* Work to be completed
If a line includes the word "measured", it belongs in the count; state the total for the data below and add nothing.

* Given information
◇ ◇ ◇ ◇

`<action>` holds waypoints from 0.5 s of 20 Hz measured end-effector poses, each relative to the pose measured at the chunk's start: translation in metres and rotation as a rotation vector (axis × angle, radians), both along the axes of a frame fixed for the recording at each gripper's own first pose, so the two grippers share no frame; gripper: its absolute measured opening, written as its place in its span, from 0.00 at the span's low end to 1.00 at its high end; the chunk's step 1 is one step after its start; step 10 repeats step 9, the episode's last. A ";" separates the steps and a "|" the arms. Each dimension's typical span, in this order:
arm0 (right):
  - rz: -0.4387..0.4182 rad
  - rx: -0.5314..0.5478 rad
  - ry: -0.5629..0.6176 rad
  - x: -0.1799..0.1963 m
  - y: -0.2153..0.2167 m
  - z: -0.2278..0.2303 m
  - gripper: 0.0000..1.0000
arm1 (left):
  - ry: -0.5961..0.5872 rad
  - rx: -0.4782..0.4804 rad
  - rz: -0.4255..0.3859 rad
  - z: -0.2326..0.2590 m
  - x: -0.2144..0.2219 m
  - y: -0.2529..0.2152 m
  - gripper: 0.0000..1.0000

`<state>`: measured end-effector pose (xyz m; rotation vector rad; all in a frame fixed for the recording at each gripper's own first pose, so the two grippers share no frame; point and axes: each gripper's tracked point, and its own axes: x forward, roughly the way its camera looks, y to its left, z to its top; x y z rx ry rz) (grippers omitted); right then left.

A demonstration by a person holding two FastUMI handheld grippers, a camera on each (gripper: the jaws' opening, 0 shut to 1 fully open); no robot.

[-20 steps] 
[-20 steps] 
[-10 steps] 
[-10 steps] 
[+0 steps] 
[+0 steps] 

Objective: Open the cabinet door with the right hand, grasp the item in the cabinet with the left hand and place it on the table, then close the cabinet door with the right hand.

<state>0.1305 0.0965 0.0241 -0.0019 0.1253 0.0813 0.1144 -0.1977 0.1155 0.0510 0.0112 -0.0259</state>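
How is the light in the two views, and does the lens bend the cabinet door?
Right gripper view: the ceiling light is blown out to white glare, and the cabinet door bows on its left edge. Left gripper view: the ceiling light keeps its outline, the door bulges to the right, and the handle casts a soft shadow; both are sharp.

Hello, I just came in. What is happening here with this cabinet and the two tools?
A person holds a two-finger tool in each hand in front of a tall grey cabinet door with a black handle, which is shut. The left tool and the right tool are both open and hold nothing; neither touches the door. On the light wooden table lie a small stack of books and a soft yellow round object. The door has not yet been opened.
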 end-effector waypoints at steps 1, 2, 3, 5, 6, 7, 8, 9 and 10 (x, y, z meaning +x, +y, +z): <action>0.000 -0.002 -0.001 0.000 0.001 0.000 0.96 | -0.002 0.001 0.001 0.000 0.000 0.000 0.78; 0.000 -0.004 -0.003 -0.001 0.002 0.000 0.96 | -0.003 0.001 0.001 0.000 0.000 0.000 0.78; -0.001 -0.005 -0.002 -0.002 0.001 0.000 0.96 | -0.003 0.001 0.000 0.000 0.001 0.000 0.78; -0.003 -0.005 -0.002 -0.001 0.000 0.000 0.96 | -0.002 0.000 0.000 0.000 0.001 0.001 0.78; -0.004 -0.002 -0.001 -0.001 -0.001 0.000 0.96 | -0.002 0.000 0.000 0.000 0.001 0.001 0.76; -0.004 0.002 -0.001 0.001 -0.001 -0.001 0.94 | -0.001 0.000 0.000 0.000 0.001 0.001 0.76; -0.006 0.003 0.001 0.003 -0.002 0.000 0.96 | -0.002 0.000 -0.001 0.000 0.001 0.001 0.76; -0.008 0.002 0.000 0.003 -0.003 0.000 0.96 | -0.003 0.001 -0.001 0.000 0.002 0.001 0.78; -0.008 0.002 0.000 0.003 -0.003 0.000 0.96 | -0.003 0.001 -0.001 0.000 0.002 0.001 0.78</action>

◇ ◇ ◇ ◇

* Exercise response
2